Reproduce, exactly and in full, only the lines below from the one containing "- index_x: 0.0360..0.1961" through the one containing "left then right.".

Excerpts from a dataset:
---------------

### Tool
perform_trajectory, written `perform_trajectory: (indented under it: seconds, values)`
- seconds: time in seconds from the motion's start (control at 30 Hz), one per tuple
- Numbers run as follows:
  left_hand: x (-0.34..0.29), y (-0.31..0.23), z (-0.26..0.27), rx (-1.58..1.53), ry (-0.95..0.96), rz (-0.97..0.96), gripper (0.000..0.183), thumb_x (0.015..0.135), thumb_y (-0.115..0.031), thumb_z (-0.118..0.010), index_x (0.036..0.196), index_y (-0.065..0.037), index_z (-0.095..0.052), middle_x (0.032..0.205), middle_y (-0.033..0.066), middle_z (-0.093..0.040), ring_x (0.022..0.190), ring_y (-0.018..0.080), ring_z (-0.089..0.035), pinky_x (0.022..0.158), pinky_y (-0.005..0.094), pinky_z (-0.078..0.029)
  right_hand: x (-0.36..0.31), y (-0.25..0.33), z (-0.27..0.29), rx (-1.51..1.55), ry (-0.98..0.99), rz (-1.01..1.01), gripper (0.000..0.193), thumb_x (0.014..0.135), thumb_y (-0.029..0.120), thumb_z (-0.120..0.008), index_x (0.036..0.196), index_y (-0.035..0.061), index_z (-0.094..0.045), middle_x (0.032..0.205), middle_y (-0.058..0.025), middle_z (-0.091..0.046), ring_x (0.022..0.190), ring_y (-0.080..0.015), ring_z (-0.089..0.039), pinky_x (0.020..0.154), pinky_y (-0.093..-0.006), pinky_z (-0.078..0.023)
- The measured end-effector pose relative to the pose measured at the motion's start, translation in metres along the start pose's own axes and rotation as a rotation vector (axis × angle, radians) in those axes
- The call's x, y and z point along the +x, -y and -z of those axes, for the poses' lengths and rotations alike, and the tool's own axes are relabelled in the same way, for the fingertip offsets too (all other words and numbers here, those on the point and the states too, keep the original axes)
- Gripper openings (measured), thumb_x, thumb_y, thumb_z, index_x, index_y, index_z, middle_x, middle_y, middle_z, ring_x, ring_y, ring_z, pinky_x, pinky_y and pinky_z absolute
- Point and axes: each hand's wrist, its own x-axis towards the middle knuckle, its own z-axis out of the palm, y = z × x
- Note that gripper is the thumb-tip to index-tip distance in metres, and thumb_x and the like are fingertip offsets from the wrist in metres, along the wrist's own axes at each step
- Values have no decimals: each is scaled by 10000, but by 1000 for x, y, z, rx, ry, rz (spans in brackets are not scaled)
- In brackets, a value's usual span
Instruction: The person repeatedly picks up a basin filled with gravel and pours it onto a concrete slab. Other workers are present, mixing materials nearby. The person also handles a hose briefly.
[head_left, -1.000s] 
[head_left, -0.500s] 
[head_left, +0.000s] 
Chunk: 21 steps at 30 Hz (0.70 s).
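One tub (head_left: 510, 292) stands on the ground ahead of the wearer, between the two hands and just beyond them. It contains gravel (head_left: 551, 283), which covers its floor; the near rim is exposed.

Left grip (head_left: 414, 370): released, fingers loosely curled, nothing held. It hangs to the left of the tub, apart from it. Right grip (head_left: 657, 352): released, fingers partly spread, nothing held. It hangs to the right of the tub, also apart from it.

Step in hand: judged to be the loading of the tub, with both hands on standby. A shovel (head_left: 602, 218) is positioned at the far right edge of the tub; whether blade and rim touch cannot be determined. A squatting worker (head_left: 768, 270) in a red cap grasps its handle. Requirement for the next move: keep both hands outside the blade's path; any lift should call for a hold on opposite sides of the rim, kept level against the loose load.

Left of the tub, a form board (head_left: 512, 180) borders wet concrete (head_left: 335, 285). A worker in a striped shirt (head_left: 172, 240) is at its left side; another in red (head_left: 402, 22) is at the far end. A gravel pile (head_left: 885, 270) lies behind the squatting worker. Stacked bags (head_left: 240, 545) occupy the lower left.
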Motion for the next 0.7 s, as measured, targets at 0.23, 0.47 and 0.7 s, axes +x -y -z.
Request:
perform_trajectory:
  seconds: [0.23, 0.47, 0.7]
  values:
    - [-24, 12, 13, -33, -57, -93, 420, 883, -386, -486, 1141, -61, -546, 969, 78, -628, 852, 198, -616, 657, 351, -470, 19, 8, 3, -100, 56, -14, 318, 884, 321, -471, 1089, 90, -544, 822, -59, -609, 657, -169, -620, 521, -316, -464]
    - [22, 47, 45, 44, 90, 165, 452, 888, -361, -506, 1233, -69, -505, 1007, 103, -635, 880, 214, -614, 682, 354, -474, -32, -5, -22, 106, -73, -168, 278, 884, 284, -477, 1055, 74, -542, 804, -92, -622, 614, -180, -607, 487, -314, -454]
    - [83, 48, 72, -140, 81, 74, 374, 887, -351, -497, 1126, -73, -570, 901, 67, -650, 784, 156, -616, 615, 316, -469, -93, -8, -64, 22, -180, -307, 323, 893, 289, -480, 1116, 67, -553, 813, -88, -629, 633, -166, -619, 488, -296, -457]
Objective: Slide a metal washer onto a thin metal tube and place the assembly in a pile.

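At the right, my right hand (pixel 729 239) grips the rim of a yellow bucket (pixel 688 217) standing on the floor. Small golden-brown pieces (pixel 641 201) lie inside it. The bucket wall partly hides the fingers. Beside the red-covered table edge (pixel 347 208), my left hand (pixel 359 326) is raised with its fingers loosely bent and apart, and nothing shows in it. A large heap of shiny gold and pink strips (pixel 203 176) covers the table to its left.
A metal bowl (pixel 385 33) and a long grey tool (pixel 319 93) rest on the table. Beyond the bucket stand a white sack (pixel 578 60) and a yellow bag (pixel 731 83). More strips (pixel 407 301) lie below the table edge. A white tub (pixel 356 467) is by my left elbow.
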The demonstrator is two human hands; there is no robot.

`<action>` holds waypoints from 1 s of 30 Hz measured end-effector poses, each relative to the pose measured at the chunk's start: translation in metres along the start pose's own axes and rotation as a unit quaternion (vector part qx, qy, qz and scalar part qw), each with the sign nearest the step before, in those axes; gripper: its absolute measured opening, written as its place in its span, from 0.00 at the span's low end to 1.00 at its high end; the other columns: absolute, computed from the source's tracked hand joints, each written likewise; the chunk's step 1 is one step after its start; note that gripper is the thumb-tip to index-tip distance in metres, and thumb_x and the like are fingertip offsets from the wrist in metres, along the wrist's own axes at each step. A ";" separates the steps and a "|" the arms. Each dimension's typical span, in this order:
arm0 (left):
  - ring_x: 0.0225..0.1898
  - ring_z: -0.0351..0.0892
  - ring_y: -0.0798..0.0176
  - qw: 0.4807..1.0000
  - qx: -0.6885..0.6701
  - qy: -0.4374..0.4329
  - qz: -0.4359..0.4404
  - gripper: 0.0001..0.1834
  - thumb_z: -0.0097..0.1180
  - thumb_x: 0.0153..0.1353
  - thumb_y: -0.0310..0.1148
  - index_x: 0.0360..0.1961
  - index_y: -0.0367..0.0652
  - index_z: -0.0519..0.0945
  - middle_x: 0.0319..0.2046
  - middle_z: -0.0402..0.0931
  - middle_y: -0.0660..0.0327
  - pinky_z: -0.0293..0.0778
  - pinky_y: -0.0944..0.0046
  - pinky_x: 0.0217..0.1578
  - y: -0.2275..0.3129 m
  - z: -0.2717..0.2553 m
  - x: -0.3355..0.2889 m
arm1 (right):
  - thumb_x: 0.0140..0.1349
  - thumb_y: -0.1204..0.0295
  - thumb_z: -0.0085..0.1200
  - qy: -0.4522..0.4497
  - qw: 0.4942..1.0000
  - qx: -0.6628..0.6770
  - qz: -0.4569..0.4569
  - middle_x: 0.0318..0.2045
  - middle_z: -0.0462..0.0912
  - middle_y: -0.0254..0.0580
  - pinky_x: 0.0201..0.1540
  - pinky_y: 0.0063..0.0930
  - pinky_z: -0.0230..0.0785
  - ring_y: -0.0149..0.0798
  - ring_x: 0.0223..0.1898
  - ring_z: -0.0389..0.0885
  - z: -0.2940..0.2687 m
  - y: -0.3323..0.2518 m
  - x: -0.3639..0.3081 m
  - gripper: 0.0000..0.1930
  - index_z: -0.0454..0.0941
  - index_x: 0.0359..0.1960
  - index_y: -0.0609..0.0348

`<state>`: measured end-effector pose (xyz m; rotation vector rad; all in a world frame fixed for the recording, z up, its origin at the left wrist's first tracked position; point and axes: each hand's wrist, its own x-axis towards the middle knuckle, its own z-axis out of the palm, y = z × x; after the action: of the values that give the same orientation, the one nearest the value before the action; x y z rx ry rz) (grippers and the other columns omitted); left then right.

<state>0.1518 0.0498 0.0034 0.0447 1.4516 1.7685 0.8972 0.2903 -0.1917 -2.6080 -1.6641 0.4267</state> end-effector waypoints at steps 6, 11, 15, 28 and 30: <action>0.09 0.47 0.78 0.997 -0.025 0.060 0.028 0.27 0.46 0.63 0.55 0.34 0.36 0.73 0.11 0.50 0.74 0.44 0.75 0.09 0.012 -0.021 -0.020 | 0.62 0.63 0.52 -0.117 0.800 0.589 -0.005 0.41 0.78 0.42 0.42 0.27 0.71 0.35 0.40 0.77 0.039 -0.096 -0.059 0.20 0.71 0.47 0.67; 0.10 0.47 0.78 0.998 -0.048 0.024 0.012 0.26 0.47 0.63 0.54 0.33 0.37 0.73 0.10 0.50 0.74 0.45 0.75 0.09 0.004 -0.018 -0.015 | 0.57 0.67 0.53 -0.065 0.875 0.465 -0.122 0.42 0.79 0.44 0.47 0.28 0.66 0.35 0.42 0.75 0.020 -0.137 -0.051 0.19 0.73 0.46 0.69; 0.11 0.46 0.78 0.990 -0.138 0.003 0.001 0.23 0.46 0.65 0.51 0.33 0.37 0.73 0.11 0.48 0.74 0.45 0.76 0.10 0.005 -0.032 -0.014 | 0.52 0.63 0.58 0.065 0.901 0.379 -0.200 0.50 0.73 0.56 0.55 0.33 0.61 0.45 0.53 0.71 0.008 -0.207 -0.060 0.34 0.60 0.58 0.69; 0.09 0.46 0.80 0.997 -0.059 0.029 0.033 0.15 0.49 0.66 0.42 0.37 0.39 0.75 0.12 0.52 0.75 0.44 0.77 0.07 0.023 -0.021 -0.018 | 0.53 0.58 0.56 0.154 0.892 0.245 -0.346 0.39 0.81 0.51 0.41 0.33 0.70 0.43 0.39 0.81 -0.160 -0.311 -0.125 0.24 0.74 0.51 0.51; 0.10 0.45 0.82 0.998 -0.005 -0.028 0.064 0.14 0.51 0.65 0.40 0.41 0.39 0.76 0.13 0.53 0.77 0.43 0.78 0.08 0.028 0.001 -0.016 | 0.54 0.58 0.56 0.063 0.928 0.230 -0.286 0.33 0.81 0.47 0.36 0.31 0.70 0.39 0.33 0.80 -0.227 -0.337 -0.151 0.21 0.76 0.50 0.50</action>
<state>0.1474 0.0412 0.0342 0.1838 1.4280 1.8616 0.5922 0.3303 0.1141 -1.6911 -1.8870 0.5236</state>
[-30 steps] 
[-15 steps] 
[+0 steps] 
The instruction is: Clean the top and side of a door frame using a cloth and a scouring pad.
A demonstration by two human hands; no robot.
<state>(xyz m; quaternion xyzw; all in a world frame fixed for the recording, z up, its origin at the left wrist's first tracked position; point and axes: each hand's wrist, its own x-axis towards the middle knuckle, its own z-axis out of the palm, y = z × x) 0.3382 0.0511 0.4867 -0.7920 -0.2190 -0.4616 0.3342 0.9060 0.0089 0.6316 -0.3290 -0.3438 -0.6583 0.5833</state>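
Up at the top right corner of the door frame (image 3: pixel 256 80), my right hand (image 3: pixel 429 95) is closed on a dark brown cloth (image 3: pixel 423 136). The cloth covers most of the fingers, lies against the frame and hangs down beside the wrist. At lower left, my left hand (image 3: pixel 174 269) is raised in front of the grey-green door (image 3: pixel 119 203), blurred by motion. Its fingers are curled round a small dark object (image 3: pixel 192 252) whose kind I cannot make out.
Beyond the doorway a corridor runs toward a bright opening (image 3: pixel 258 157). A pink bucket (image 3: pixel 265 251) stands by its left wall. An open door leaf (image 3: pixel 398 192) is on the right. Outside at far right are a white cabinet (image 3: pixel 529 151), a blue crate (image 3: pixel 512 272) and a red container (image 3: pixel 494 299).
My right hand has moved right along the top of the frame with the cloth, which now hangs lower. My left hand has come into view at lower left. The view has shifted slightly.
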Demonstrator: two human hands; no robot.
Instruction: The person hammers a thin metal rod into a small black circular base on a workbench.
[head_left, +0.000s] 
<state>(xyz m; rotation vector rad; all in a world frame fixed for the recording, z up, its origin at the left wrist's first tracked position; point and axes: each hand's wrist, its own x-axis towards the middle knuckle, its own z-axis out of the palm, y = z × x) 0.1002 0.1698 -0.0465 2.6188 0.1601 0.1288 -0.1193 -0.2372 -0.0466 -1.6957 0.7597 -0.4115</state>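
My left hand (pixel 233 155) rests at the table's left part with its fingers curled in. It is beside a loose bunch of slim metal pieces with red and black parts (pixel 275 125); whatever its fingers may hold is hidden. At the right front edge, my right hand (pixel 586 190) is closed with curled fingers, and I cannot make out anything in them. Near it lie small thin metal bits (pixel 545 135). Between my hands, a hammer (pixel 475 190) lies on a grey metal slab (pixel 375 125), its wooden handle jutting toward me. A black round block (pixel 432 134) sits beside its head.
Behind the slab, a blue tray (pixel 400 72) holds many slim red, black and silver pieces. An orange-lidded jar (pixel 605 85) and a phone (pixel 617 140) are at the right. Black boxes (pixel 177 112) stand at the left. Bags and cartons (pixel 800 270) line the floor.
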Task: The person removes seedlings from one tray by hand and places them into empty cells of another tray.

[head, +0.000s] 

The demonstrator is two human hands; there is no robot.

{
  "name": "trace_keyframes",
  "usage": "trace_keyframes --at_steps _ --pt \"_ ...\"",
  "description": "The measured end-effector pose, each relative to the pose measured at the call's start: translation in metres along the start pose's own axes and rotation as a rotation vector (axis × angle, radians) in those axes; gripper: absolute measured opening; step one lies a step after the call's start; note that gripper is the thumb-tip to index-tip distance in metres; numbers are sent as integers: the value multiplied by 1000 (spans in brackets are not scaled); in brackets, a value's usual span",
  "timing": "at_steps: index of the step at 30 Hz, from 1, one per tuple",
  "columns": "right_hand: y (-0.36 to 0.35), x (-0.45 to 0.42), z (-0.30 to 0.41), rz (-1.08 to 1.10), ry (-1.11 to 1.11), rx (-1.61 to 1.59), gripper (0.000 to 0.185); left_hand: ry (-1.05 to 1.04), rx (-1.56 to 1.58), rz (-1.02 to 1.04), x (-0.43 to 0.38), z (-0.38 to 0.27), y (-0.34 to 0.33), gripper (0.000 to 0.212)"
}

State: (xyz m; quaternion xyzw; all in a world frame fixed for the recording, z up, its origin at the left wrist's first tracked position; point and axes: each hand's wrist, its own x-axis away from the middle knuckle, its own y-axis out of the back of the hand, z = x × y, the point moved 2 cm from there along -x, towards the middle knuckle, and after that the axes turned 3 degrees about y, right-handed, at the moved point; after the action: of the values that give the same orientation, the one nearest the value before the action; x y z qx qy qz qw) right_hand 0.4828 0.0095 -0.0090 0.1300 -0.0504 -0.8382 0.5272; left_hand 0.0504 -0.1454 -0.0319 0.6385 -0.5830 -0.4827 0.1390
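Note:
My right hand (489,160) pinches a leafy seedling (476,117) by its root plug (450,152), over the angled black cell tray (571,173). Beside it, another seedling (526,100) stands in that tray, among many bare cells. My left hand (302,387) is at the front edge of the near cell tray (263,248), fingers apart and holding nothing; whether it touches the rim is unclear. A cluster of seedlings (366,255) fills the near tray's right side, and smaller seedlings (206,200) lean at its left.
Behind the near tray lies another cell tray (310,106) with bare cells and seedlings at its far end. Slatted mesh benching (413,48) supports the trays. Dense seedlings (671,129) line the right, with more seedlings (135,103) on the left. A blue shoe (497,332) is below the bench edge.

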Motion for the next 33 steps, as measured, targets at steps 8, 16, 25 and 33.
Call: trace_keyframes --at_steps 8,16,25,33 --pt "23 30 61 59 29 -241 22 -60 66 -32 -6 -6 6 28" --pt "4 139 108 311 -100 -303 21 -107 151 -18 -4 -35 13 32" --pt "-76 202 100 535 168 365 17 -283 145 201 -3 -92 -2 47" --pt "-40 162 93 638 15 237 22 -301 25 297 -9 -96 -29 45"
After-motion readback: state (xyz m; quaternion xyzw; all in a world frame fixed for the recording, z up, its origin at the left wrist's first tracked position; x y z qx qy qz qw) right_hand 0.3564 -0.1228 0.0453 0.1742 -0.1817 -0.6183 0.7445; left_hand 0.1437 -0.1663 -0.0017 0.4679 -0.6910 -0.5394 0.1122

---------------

## Reply
  - index_x: 0.0360..0.1961
  - index_y: -0.0367..0.0652
  - index_z: -0.0519..0.0945
  - middle_x: 0.0319..0.2046
  - middle_z: -0.0402..0.0931
  - middle_y: -0.0660..0.0327
  - pinky_z: -0.0293..0.0778
  - pinky_y: -0.0944..0.0046
  - pinky_x: 0.0217..0.1578
  - y: -0.2275..0.3129 m
  - z: -0.2717..0.2553 m
  - x: -0.3355..0.2889 m
arm1 (right):
  - thumb_x: 0.0140..0.1349
  - thumb_y: -0.1204..0.0295
  - thumb_z: -0.0085..0.1200
  - qy: -0.4522..0.4497
  - qw: 0.4942..1.0000
  - qx: -0.6628..0.6770
  - qz: -0.4569..0.4569
  - middle_x: 0.0318..0.2045
  - middle_z: -0.0462..0.0912
  - middle_y: -0.0254..0.0580
  - pinky_x: 0.0201..0.1540
  - pinky_y: 0.0063..0.0930
  - pinky_z: -0.0230..0.0785
  - ring_y: -0.0149..0.0798
  - ring_x: 0.0223..0.1898
  - ring_z: -0.0389..0.0885
  - z: -0.2940..0.2687 m
  - y: -0.3323..0.2518 m
  - x: -0.3639..0.3081 m
  - gripper: 0.0000..0.1930
  - index_z: -0.0454..0.0941
  - index_x: 0.0359..0.1960
  - index_y: -0.0609..0.0348

`<state>`: measured end-effector pose (xyz m; rotation vector rad; all in a world frame fixed for the recording, z up, its origin at the left wrist's first tracked position; point and axes: each hand's wrist, its own x-axis towards the middle knuckle, its own z-axis out of the palm, y = z × x; after the action: of the values that give the same orientation, the one nearest the value before the action; x y z rx ry rz) (grippers and the other columns omitted); left then right.

Here the output is complete.